Pull every line with "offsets" from the material.

+--

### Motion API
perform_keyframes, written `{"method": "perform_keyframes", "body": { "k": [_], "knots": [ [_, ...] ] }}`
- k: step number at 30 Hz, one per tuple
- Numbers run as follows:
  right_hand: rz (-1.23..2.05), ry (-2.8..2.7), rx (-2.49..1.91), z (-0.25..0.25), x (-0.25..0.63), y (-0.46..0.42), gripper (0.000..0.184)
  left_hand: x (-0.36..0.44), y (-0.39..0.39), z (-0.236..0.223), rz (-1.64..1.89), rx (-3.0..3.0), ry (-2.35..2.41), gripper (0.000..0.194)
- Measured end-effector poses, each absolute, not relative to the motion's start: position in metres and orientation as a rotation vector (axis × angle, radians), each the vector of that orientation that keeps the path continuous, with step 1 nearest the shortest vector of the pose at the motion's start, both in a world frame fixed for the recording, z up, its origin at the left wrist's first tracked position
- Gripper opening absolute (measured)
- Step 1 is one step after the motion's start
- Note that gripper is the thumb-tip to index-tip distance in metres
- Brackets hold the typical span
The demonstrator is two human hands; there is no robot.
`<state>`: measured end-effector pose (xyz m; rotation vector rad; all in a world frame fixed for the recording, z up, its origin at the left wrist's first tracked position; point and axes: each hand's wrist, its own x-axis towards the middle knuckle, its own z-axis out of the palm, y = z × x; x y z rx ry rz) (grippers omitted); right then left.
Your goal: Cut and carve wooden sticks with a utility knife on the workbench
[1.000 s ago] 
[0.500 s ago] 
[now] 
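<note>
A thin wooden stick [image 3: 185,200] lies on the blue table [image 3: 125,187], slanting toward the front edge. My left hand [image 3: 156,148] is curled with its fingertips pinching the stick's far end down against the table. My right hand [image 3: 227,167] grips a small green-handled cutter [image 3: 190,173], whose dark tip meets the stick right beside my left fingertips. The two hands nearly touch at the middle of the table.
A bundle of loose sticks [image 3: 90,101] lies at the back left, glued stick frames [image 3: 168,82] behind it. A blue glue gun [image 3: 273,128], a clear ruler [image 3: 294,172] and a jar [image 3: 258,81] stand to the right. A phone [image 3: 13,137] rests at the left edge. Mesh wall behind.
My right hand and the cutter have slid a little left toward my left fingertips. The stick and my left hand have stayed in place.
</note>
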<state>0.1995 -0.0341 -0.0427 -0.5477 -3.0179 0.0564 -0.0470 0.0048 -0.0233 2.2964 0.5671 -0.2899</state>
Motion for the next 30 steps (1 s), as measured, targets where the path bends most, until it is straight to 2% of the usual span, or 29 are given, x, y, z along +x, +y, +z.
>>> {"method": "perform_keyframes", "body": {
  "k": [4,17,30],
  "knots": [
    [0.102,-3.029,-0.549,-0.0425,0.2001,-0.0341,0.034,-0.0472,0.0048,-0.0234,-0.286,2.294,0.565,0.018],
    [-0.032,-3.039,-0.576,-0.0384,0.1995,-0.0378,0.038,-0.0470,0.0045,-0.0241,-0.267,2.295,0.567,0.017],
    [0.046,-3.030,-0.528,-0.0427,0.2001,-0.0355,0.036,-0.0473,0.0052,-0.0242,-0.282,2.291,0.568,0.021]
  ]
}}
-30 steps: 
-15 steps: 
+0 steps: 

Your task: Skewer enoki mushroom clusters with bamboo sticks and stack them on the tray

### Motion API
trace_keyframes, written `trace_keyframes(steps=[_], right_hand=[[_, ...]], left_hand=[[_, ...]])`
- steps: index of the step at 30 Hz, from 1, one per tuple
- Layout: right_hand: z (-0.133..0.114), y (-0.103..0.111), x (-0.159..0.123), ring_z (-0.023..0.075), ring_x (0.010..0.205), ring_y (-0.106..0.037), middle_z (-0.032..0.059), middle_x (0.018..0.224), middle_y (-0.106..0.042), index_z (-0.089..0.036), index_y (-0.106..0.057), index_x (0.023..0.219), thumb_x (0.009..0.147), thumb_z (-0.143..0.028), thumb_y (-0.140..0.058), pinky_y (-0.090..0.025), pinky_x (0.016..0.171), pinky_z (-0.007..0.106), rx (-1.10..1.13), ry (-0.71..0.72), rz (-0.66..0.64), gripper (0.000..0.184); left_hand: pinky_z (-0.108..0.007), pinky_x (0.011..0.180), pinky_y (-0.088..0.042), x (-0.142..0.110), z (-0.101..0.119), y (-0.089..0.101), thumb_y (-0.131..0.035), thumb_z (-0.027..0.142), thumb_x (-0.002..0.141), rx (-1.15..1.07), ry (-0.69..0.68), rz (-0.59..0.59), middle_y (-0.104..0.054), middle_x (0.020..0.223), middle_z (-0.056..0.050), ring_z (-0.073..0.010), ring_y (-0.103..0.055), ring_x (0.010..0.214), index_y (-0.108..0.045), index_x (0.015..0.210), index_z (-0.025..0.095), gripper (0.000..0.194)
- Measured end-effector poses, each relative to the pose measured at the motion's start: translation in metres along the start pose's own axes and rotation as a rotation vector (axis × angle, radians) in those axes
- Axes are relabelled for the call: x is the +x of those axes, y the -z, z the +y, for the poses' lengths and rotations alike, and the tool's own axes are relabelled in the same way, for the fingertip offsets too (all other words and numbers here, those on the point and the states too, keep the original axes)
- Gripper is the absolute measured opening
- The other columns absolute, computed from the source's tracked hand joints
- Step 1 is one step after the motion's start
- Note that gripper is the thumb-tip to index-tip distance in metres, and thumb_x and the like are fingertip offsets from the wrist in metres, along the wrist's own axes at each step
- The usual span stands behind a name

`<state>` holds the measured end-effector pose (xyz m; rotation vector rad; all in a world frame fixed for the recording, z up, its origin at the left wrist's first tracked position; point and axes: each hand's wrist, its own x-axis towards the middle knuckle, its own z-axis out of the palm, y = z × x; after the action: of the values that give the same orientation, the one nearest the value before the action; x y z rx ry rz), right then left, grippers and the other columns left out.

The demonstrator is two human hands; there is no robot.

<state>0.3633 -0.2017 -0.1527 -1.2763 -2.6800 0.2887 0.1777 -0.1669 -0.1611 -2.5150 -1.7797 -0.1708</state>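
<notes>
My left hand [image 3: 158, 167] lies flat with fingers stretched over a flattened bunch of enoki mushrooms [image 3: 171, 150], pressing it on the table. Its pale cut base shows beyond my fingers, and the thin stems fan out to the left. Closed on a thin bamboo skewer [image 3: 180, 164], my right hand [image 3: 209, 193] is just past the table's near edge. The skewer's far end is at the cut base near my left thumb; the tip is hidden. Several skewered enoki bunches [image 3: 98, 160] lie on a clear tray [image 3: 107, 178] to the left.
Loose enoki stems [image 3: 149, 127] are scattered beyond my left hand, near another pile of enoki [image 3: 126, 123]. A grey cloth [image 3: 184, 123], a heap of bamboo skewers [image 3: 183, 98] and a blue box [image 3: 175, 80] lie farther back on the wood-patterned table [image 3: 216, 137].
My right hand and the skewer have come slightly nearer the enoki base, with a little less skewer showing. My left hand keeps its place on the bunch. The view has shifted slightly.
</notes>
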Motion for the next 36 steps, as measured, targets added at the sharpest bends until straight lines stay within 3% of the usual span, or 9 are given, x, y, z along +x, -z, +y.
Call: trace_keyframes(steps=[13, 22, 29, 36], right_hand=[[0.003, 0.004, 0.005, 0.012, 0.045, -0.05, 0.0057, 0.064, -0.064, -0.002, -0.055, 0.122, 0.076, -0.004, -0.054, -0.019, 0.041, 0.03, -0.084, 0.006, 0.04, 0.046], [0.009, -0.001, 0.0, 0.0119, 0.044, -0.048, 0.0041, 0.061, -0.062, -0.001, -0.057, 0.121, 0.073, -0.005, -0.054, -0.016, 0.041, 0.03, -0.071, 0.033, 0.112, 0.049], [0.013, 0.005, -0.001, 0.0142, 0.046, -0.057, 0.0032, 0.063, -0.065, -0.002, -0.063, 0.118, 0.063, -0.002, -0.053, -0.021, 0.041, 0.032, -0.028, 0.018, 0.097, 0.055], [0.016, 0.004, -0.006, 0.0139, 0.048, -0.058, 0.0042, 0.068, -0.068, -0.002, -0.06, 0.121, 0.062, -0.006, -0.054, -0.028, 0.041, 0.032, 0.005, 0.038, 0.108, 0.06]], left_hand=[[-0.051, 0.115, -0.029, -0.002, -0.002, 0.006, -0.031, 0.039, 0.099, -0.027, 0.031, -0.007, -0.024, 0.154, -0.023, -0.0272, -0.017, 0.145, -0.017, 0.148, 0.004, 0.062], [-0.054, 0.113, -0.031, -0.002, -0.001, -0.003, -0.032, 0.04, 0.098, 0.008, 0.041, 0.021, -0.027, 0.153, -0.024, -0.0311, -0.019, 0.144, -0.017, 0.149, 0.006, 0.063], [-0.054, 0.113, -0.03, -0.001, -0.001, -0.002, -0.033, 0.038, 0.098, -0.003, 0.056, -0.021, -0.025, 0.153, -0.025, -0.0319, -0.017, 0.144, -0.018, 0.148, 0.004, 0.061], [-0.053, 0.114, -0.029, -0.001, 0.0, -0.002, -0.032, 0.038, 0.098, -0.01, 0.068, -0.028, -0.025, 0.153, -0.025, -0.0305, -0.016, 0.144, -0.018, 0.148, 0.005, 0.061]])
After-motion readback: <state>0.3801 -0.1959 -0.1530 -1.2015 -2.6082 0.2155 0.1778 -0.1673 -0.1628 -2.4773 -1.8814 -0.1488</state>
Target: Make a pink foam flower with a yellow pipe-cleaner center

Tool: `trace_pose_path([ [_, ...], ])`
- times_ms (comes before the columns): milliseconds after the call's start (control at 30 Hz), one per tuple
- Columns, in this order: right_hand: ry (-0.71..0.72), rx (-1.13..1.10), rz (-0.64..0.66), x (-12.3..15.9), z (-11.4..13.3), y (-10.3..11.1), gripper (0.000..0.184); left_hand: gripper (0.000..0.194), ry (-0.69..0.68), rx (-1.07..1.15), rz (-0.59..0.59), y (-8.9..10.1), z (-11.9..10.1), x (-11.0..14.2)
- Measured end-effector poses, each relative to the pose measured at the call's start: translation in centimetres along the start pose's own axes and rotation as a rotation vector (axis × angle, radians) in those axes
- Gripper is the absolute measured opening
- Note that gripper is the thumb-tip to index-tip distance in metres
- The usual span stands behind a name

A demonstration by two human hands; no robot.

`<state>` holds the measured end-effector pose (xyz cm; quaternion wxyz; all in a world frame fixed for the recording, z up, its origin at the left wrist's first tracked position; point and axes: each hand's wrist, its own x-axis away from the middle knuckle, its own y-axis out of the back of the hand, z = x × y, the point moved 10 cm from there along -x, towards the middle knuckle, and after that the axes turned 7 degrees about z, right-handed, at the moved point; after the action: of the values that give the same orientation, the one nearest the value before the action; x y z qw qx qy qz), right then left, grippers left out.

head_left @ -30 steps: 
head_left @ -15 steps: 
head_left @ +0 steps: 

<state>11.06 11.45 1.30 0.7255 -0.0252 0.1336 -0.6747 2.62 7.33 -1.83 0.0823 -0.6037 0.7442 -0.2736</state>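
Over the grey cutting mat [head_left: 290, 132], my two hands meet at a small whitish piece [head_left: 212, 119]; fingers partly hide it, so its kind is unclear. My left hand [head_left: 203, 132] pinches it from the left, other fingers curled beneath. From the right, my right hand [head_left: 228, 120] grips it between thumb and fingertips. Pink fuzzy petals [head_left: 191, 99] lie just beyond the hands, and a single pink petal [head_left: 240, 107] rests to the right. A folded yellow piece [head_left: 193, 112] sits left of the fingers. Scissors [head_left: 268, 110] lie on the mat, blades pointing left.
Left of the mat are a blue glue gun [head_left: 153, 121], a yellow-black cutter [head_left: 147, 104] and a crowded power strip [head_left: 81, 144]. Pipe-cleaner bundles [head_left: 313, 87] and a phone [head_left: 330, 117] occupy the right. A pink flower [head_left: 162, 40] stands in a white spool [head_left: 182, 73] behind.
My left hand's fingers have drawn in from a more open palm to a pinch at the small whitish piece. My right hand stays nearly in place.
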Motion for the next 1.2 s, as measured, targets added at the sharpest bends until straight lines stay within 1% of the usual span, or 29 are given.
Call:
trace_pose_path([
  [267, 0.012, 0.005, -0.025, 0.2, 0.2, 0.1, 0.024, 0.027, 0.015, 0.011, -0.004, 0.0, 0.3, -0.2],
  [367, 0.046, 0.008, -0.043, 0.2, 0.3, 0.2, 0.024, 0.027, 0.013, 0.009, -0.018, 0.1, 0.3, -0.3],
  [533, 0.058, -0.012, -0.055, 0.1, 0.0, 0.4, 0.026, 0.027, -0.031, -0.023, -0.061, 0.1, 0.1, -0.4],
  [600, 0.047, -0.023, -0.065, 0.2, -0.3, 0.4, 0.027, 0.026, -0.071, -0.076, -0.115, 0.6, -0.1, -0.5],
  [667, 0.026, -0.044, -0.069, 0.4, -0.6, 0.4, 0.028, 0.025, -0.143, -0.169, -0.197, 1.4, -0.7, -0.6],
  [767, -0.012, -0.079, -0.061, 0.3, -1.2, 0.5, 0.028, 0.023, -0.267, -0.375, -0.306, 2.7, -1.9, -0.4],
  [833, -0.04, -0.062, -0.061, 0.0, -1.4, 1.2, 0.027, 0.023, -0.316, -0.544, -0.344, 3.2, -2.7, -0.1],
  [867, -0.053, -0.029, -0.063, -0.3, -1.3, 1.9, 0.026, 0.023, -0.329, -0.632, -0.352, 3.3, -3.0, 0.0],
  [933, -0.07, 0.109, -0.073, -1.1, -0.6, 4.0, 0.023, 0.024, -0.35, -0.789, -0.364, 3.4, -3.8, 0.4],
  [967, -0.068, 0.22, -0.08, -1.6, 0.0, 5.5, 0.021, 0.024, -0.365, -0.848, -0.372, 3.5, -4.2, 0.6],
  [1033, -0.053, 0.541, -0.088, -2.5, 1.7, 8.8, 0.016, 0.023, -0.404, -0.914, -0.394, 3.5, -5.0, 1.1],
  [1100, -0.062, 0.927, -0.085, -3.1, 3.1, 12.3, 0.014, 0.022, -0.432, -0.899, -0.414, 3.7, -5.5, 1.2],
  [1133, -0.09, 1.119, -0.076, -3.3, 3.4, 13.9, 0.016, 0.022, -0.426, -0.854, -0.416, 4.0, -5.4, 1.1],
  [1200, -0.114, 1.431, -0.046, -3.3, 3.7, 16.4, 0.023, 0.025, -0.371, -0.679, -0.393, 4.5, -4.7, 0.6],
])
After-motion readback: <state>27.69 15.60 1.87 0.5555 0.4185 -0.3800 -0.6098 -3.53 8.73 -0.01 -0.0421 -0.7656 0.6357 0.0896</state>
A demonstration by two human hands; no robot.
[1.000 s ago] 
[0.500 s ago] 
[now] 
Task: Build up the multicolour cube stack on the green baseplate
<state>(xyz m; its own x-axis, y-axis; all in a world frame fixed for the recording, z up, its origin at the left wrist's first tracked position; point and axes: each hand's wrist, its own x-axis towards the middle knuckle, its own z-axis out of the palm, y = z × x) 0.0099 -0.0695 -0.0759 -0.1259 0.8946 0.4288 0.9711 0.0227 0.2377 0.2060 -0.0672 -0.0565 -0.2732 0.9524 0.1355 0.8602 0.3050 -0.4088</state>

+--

**Solution to the problem**
- Axes are relabelled for the call: x is the +x of those axes, y the -z, z the +y, for the poses' lengths and rotations alike, and the tool's own axes are relabelled in the same way, for the fingertip offsets too (all other words and numbers here, those on the point and the states too, keep the original axes)
- Note that gripper is the thumb-tip to index-tip distance in metres, and thumb_x and the like are fingertip offsets from the wrist in metres, along the wrist's own axes at each step

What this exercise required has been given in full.